Karen Pauls explored the white purge in a recent CBC article. Here, C.W. Brooks-Ip, registrar and preparator of the University of Manitoba Art Collection, said it wasn’t only problematic art that was the problem, it was the school itself.

“The university is ultimately a colonial institution that is designed to serve white people … and that needs to change,” said Brooks-Ip.

“We have had artwork that is by a white settler that depicts Indigenous folks in not really an accurate way, in sort of the mythologized way, that in some ways glorifies the white settlers — or at least reinforces their white supremacy.”

By all appearances, Brooks-Ip is white–and wrong about his university. Between the special access many Indigenous people have to post-secondary tuition funding and the numerous international students worldwide who attend, it’s hard to see how any Canadian university is colonial.

Brooks-Ip commented on one painting removed from the university president’s office made by Lionel Stephenson, who lived in Winnipeg between 1885 and 1892. Here, an indigenous person sits outside their teepee in the foreground, looking at a canoeist in the river and Upper Fort Garry on the opposite shore.

To Brooks-Ip, this clearly showed “the threat of direct colonization.”

“It’s kind of depicting a ”We’re over here and they’re over there’ type situation,” Thomas said. “It’s not showing community and togetherness. It’s showing the separation between the river and the settlement.”

One wonders what depiction would be acceptable to 21st Century leftist eyes. If the people were depicted as living harmoniously together, would it be criticized for depicting assimilation or for whitewashing history? Critical theory can only do one thing: criticize, and it does that no matter what.

To decolonialize the university’s art, Brooks-Ip created a two-year pilot project with $30,000 support from the Office of the Vice-President (Indigenous). The Indigenous Student Led Indigenous Art Purchase Program allows UManitoba students to pick out art pieces to be bought, put on display in a school gallery, and later spread across the campus.

Third-year architecture student Jory Thomas, a Red River Metis and co-coordinator of the project committee, seems not only ready to disown the white side of her heritage but, nevertheless, she wants to accurately depict Indigenous history.
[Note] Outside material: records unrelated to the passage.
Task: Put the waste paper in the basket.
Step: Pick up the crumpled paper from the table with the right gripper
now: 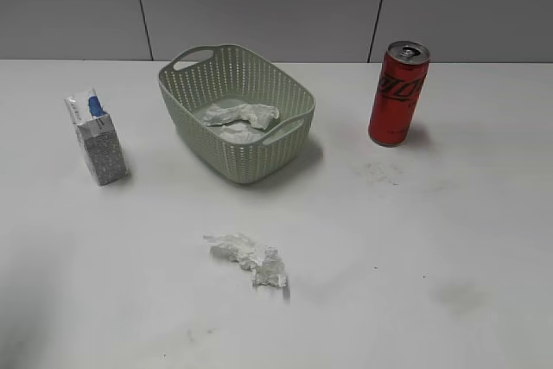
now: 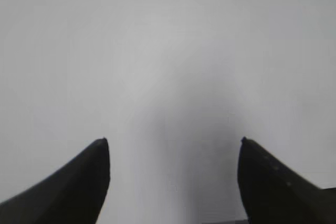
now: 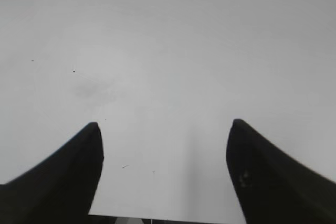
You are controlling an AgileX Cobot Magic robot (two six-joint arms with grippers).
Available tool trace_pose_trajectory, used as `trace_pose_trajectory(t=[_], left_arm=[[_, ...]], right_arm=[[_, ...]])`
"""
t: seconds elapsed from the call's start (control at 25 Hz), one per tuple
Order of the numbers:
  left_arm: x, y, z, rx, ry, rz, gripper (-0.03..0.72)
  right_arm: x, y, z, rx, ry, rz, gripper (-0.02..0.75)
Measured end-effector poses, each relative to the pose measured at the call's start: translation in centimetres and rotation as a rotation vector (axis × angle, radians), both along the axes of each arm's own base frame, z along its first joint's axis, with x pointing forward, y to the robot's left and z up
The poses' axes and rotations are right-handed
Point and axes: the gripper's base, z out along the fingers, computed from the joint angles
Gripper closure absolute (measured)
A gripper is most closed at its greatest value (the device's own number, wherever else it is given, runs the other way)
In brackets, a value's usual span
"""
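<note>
A crumpled white waste paper [image 1: 248, 257] lies on the white table in front of the pale green perforated basket [image 1: 239, 158]. Another crumpled paper [image 1: 240, 116] lies inside the basket. Neither arm shows in the exterior view. My left gripper [image 2: 173, 141] is open and empty over bare table in the left wrist view. My right gripper [image 3: 164, 124] is open and empty over bare table in the right wrist view. Neither wrist view shows the paper or the basket.
A red soda can [image 1: 398, 93] stands upright to the right of the basket. A small white and blue carton [image 1: 97, 136] stands to its left. A grey panelled wall runs behind the table.
</note>
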Motion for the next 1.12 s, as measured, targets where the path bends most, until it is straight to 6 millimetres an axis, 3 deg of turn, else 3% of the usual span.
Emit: trace_pose_trajectory(t=[0.32, 0.44, 0.56, 0.68, 1.12], left_arm=[[-7.4, 0.4, -1.0, -0.045, -0.120, 0.015, 0.129], [-9.8, 0.6, -2.0, -0.063, -0.171, 0.032, 0.129], [-11.8, 0.7, -2.6, -0.073, -0.241, 0.038, 0.129], [-13.3, 0.8, -1.9, -0.088, -0.360, 0.039, 0.129], [-19.5, 1.4, -0.9, -0.152, -0.743, 0.054, 0.129]], right_arm=[[7.3, 0.6, -0.6, 0.039, 0.141, 0.056, 0.186], [9.5, 1.7, -0.9, 0.030, 0.168, 0.116, 0.190], [11.2, 4.2, -1.3, 0.015, 0.186, 0.215, 0.209], [12.1, 7.4, -2.2, 0.002, 0.202, 0.326, 0.218], [12.5, 19.4, -7.7, -0.054, 0.299, 0.630, 0.219]])
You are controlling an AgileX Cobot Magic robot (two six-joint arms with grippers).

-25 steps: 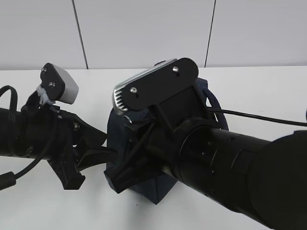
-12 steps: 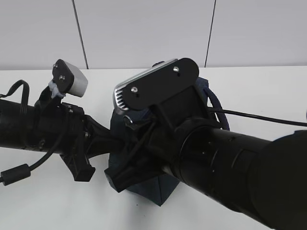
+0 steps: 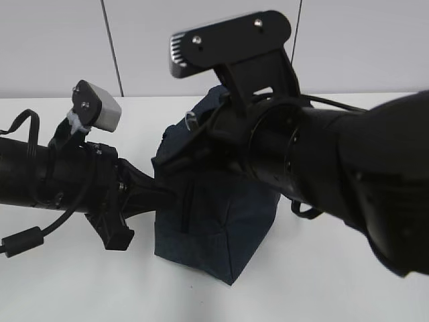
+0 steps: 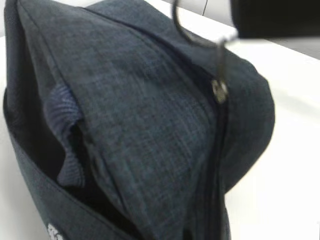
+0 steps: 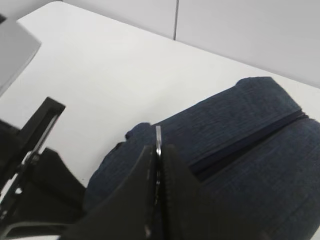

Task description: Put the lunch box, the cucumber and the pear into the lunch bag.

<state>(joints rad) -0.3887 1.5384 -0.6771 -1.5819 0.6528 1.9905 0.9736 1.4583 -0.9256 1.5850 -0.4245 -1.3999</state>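
Observation:
The navy lunch bag (image 3: 214, 221) stands at the table's middle, pulled up tall. My right gripper (image 3: 191, 124) is above its top and shut on the metal ring pull (image 5: 158, 136). The bag (image 5: 240, 135) lies under these jaws. In the left wrist view the bag (image 4: 125, 115) fills the frame, with the ring pull (image 4: 192, 32) and the zipper slider (image 4: 218, 90) at the top. My left gripper (image 3: 167, 194) is at the bag's left side, its fingers closed against the fabric and hidden in its own view. The lunch box, cucumber and pear are out of view.
The white table (image 3: 348, 282) extends around the bag to a grey panelled wall (image 3: 60, 47). The bag's loop handle (image 3: 305, 209) hangs at its right side. The right arm (image 3: 348, 174) blocks much of the exterior view.
My right gripper has risen with the ring pull, drawing the bag's top upward. My left gripper has moved right to the bag's side and stayed there.

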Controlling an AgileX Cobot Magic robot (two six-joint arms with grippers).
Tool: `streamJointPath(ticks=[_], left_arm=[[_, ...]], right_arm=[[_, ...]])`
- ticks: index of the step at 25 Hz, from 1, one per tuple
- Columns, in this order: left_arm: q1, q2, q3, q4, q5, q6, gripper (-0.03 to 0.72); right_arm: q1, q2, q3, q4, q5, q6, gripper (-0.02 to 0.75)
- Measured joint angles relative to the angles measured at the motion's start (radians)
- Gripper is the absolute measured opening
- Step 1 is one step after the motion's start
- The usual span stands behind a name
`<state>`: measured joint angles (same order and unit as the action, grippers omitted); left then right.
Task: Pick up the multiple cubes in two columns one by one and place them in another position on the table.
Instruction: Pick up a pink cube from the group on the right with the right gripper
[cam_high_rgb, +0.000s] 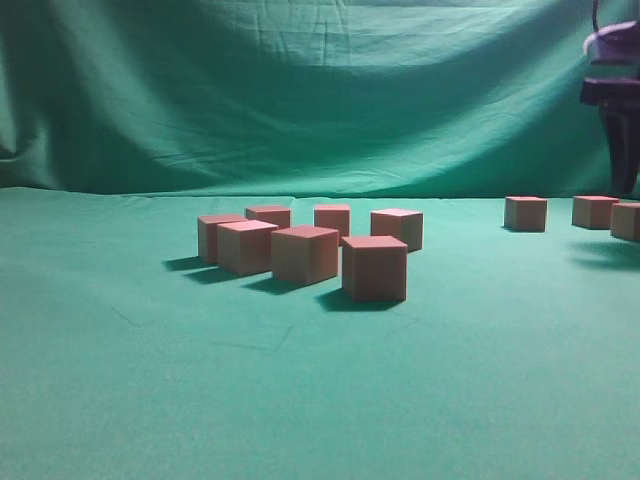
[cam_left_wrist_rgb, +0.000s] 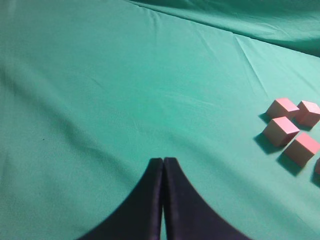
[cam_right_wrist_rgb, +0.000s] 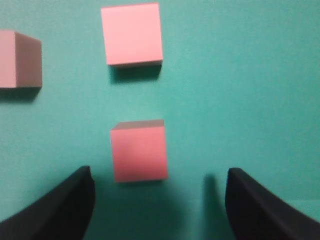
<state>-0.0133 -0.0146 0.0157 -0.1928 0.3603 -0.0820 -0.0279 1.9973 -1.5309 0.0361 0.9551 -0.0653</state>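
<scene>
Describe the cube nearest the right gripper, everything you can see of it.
In the right wrist view the cube is a small sharp-edged block, its broad face pink, its narrow far side a duller tan-pink; it looks like painted wood or foam, though blur hides the texture. It sits flat and square on the green table, lying left of centre in the gap of the open right gripper. Neither finger touches it, and it stands apart from the next cube beyond it.

A green cloth backdrop (cam_high_rgb: 300, 90) hangs behind the scene, draped with soft creases and folds. Its middle part is lit brighter, and its far corners are in shadow.
</scene>
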Motion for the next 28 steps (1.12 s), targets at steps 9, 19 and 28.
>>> streamJointPath(ticks=[9, 19, 28], left_arm=[[0.0, 0.0, 0.0, 0.0, 0.0, 0.0, 0.0], [0.0, 0.0, 0.0, 0.0, 0.0, 0.0, 0.0], [0.0, 0.0, 0.0, 0.0, 0.0, 0.0, 0.0]], right_arm=[[0.002, 0.089, 0.0, 0.009, -0.077, -0.05, 0.545], [0.002, 0.102, -0.001, 0.009, -0.11, -0.052, 0.256], [0.044, -0.016, -0.111, 0.07, 0.12, -0.038, 0.256]])
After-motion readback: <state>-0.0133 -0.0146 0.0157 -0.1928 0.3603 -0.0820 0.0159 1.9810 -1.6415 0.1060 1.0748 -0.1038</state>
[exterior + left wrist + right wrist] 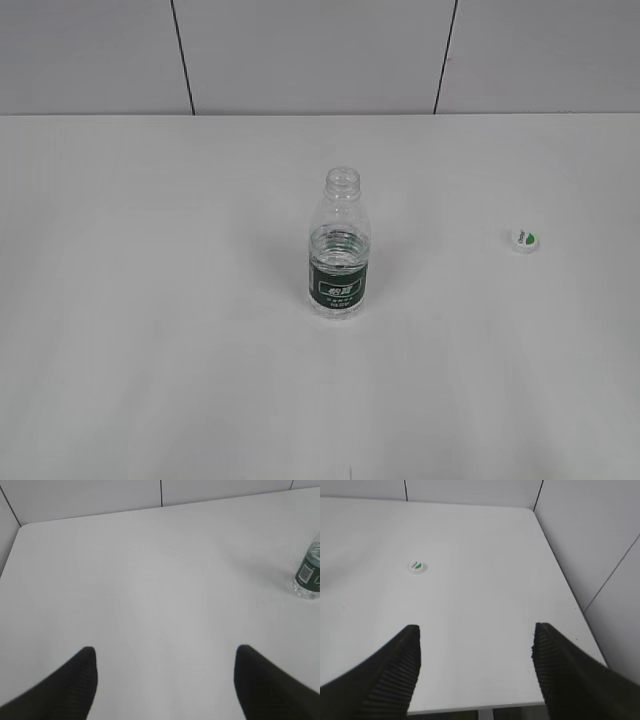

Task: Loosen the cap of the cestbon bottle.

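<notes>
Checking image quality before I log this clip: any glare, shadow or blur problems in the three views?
Exterior view: even light, cestbon bottle and cap sharp, faint shadows. Left wrist view: soft, bottle cut by the edge. Right wrist view: cap small but clear, near fingers blurred.

The cestbon bottle [338,250] stands upright on the table [150,300], well ahead and to the right of the left gripper [165,680], cut by that view's right edge. The cap [418,566] lies on the table well apart from the bottle (off its neck), far ahead and left of the right gripper [476,670], whose spread fingers hold nothing.
</notes>
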`<move>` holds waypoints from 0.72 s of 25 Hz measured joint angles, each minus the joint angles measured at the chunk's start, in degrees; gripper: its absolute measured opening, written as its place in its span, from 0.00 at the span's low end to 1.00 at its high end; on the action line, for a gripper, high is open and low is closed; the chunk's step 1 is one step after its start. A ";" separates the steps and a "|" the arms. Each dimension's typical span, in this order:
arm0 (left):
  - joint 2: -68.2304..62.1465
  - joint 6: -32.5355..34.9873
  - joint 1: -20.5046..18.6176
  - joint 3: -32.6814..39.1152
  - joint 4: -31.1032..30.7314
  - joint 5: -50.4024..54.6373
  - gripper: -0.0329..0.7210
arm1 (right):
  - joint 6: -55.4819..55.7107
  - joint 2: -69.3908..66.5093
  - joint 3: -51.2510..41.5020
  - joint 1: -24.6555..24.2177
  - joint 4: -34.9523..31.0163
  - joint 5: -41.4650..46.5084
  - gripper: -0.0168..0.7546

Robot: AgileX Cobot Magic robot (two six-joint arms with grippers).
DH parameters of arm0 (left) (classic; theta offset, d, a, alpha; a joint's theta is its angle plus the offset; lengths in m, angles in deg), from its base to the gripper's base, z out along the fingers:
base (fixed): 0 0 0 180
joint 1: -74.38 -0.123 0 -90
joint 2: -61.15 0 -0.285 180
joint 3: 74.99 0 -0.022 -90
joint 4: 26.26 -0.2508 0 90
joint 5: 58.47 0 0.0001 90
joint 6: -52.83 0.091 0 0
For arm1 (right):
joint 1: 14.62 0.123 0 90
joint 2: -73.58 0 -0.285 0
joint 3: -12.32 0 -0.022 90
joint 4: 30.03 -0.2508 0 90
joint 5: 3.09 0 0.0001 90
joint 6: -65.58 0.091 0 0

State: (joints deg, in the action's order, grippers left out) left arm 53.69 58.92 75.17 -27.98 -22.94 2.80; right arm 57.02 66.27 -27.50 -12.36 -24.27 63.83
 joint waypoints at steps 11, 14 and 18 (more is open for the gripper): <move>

One piece of university art now hidden in a vault was a sculpture of a buffalo hunt by Thomas Holland. The American depicted an Indigenous hunter on horseback spearing a buffalo.

“While the depiction may be historically accurate, it wasn’t created from an Indigenous perspective of cultural understanding, respect and gratitude for the animal’s sacrifice, said Thomas, whose clan animal is the buffalo,” the article reads.

“Images like this perpetuate harmful stereotypes of angry, violent Indigenous people, fostering a hostile environment on campus, she said.”

So what would Thomas suggest?

“Instead of this violent attacking of the bison, there might be a better option of a sculpture, where they’re preparing the bison that they’ve hunted, because we historically used all the parts of the bison,” she said.

If depictions of preparing a dead buffalo are okay, but the process of hunting them is not, this only means that art and history are both being white-washed.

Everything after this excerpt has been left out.